When Hemgenix was approved in 2022, its price tag made it the most expensive medicine in the world (a status since surpassed by Kyowa Kirin’s Lenmeldy, a $4.5 million gene therapy approved in January for treating a rare enzyme deficiency). CSL said at the time that the hefty price reflects the value of reducing the economic burden of frequent FIX infusions and caring for bleeding episodes over the lifetime of a patient. To offset the financial risk of covering the therapy, CSL offers insurers a value-based agreement that ties reimbursement to a patient’s achievement of certain goals or outcomes.

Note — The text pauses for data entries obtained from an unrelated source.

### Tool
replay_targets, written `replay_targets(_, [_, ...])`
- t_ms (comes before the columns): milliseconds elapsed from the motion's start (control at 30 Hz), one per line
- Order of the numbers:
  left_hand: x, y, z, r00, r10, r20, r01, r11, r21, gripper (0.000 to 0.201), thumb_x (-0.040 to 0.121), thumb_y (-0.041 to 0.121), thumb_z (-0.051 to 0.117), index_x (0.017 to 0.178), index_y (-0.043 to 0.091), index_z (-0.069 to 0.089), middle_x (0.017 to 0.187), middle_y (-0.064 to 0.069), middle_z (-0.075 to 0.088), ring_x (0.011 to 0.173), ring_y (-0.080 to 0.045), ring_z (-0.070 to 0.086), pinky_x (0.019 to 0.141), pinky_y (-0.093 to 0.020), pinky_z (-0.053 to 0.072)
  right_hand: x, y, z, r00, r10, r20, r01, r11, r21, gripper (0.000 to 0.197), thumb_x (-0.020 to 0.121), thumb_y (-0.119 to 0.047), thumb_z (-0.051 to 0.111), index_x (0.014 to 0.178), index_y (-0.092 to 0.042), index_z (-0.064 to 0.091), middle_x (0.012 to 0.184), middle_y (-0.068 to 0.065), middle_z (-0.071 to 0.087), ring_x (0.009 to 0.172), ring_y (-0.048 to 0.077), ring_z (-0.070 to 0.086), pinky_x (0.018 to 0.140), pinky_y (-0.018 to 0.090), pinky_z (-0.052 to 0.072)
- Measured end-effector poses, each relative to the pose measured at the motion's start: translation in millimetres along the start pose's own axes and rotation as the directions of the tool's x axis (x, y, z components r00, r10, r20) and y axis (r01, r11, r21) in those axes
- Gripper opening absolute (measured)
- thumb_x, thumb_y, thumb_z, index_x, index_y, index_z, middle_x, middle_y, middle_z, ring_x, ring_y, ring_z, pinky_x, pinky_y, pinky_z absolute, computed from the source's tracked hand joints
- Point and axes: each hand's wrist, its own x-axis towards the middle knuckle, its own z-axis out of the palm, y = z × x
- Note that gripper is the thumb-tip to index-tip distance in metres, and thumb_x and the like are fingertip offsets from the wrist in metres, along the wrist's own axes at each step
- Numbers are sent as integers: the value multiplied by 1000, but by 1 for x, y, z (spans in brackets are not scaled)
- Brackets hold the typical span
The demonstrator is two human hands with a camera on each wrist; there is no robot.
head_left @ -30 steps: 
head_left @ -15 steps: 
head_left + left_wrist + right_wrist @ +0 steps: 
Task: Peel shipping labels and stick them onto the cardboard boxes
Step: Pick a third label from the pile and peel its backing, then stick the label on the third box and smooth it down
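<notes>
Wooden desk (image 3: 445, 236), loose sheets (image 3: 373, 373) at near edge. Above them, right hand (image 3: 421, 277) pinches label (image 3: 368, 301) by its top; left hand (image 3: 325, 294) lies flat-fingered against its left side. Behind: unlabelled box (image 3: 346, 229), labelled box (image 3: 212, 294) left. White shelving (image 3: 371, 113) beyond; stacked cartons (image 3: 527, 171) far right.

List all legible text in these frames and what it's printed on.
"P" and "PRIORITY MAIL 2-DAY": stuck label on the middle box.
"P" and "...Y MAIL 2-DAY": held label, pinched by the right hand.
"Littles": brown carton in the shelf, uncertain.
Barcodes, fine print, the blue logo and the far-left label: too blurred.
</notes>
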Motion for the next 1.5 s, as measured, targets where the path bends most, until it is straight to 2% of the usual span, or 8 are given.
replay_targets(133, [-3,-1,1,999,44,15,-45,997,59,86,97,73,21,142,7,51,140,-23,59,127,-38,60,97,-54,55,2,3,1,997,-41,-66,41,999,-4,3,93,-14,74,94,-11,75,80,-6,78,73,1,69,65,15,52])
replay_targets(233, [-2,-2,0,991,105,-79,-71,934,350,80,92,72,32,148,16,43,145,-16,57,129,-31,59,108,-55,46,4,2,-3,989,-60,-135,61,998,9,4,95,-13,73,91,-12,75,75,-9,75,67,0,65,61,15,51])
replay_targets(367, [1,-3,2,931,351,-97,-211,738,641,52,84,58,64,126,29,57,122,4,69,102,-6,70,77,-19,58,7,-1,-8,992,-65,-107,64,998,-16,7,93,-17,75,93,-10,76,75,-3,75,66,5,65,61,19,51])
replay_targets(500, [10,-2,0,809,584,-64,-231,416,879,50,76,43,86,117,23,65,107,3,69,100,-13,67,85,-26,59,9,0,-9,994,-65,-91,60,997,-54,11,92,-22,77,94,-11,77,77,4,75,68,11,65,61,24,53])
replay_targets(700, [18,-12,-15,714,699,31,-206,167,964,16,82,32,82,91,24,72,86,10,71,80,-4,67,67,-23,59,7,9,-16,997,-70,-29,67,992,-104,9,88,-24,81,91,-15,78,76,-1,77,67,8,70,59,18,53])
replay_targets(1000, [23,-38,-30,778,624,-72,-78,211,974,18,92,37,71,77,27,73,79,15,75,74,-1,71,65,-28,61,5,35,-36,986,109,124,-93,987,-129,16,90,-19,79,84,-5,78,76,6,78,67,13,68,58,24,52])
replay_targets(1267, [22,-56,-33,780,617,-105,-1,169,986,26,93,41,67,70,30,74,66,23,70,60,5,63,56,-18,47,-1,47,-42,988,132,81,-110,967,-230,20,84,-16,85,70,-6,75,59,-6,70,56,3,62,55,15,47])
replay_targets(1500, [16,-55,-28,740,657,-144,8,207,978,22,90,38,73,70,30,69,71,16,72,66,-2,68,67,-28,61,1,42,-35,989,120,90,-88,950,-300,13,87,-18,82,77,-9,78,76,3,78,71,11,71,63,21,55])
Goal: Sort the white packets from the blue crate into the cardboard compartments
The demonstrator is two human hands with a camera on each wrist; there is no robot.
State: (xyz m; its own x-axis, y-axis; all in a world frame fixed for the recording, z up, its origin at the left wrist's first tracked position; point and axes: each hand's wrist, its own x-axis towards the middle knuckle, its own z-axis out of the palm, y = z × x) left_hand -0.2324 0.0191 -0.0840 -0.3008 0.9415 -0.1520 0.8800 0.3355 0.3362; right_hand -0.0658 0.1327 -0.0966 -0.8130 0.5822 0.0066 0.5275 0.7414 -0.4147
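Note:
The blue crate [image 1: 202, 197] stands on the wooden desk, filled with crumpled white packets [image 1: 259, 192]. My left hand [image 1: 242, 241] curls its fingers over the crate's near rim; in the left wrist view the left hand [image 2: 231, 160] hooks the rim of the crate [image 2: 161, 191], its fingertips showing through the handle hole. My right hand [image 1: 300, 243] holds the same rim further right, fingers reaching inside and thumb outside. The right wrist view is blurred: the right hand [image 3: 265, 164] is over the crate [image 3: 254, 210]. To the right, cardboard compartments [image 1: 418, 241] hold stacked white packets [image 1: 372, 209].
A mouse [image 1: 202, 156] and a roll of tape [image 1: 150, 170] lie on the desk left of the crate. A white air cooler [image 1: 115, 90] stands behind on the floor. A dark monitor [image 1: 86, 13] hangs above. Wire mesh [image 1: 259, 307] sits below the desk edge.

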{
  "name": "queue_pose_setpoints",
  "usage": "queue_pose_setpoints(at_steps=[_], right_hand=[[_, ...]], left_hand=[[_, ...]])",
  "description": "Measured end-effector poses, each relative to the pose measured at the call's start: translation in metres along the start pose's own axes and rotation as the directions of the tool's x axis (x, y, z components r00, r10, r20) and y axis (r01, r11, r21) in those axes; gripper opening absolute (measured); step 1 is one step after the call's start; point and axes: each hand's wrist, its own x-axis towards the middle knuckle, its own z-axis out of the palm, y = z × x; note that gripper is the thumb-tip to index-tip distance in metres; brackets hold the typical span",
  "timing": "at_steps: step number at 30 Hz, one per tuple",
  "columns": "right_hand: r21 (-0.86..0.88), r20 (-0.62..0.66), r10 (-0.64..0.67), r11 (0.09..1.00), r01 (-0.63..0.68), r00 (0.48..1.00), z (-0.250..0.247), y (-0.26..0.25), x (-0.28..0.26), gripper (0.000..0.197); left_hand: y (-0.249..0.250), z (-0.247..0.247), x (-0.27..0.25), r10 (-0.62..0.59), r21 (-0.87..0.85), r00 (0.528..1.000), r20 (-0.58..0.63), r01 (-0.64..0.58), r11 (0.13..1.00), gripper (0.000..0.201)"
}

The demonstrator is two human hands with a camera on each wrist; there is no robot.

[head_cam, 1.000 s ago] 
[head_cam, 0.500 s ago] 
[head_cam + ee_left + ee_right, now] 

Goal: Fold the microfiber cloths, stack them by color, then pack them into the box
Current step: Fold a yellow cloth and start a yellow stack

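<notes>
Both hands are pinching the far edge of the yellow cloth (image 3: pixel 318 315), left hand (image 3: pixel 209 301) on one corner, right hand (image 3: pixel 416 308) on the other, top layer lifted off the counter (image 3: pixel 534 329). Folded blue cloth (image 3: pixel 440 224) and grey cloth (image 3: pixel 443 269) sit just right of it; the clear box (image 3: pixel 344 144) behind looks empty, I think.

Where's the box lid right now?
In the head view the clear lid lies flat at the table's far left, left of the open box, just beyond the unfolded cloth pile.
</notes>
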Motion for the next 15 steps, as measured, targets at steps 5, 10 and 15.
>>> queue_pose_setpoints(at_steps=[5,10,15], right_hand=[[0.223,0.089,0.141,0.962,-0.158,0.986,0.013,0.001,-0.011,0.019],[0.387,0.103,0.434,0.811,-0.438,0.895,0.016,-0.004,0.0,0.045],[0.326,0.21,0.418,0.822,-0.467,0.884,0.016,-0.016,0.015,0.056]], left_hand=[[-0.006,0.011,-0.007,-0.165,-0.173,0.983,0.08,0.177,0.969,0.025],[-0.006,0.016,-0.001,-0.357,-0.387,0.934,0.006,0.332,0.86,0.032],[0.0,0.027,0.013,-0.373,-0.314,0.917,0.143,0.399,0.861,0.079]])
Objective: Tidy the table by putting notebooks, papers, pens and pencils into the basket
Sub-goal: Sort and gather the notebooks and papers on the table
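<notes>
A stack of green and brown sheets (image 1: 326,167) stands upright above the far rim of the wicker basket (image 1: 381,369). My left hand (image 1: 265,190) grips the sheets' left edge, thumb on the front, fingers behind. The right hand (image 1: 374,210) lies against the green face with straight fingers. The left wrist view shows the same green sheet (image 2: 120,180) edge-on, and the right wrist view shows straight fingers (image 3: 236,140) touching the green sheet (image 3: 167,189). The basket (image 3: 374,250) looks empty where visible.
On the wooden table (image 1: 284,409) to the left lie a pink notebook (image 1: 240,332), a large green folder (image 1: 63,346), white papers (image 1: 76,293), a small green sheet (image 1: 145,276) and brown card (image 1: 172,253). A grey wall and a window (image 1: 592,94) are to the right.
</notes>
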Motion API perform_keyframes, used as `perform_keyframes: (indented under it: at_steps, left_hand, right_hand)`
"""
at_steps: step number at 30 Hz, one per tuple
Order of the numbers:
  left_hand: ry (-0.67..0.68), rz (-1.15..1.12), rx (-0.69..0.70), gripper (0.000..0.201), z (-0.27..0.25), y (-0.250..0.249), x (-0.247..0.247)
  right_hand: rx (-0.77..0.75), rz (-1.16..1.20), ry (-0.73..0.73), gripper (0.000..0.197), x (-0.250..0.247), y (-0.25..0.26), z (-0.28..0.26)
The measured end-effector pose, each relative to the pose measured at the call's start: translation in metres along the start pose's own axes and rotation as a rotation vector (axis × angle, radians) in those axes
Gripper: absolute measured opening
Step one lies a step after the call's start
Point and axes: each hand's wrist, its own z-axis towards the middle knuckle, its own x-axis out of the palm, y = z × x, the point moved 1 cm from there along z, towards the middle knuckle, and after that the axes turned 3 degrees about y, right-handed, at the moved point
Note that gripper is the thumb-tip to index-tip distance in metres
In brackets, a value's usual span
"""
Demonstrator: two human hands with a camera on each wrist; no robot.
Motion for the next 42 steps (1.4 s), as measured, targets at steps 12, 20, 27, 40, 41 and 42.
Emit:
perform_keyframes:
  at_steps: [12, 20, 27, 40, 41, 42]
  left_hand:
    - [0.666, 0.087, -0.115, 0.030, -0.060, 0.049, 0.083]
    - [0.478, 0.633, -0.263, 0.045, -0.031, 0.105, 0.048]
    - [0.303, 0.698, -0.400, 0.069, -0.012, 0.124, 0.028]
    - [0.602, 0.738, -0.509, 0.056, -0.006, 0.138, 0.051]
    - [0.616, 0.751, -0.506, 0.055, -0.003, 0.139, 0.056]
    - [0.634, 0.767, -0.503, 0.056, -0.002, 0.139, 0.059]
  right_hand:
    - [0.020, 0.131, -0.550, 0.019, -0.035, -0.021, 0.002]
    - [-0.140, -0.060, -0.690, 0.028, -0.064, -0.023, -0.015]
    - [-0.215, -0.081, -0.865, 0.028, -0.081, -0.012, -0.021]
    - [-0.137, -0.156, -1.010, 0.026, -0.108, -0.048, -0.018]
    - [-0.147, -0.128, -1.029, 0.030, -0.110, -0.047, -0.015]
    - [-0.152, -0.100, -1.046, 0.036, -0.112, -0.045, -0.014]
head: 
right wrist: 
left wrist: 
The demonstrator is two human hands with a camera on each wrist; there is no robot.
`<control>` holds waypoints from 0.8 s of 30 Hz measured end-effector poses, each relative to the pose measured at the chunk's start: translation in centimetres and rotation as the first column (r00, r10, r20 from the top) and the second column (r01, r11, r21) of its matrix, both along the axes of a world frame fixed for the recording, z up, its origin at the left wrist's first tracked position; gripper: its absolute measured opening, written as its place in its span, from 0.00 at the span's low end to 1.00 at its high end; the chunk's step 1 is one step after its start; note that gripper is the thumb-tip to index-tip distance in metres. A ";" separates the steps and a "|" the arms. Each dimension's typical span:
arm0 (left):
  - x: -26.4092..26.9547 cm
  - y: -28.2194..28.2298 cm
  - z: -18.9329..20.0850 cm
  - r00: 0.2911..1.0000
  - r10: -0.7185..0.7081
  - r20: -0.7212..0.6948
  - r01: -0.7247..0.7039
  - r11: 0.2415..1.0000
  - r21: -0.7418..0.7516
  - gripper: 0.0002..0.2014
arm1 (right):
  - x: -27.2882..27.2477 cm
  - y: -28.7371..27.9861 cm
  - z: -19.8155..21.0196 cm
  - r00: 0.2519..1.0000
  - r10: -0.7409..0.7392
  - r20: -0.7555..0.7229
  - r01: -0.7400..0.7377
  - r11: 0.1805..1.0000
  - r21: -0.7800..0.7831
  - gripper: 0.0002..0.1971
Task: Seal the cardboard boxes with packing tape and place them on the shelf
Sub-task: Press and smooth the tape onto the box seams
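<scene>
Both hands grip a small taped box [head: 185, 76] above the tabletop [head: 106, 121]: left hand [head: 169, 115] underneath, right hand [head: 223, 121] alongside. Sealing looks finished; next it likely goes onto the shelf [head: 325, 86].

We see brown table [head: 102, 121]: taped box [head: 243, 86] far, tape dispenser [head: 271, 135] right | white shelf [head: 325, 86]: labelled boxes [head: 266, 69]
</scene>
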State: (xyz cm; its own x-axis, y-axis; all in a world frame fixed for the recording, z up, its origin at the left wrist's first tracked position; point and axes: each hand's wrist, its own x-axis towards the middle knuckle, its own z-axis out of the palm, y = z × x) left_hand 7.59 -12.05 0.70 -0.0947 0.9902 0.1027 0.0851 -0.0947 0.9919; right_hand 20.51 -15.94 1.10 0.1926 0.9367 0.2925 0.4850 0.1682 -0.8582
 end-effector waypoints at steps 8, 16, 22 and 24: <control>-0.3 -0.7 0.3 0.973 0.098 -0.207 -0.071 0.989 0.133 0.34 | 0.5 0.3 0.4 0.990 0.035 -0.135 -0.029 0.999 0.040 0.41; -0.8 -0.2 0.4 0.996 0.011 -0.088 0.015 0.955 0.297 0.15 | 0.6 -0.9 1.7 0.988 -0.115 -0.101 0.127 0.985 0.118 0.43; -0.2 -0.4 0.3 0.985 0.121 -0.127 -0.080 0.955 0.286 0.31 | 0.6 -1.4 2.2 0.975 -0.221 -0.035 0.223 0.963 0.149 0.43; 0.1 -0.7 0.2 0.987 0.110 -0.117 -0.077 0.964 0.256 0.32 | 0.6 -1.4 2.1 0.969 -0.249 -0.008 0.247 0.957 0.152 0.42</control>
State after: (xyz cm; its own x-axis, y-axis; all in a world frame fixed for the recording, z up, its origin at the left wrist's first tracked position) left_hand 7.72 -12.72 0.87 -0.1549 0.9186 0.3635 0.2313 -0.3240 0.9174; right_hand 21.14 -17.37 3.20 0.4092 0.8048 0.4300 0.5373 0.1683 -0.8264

Value-based programs are becoming common for pricey gene therapies, and Pfizer’s version is a warranty that guards against the risk that Beqvez does not work. In an email, Pfizer said this warranty is based on the durability of the therapy’s effect and will provide payers with greater certainty while also maximizing access to the therapy for eligible patients. For commercially insured patients, their coverage under the warranty will continue even if they change insurance plans after receiving the gene therapy.
“This was informed by pre-approval information exchange discussions we have had with payers to understand how we can best ensure access,” Pfizer said. “The program speaks to the confidence that we have in both our medicine’s ability to deliver for patients as well as value that it can offer the healthcare system.”
Pfizer licensed Beqvez from Spark Therapeutics in 2014. That company, now a subsidiary of Roche, is eligible for milestone payments and royalties from Pfizer’s sales of Beqvez. The gene therapy won its first regulatory approval in Canada in January. Pfizer has more in its hemophilia pipeline. Marstacimab, an antibody drug developed to treat both hemophilia A and B, is under regulatory review in the U.S. and Europe; an FDA decision is expected in the fourth quarter of this year. Full Phase 3 results for marstacimab were presented last December during the annual meeting of the American Society of Hematology. In gene therapy, Pfizer’s pipeline includes giroctocogene fitelparvovec for hemophilia A and fordadistrogene movaparvovec for Duchenne muscular dystrophy.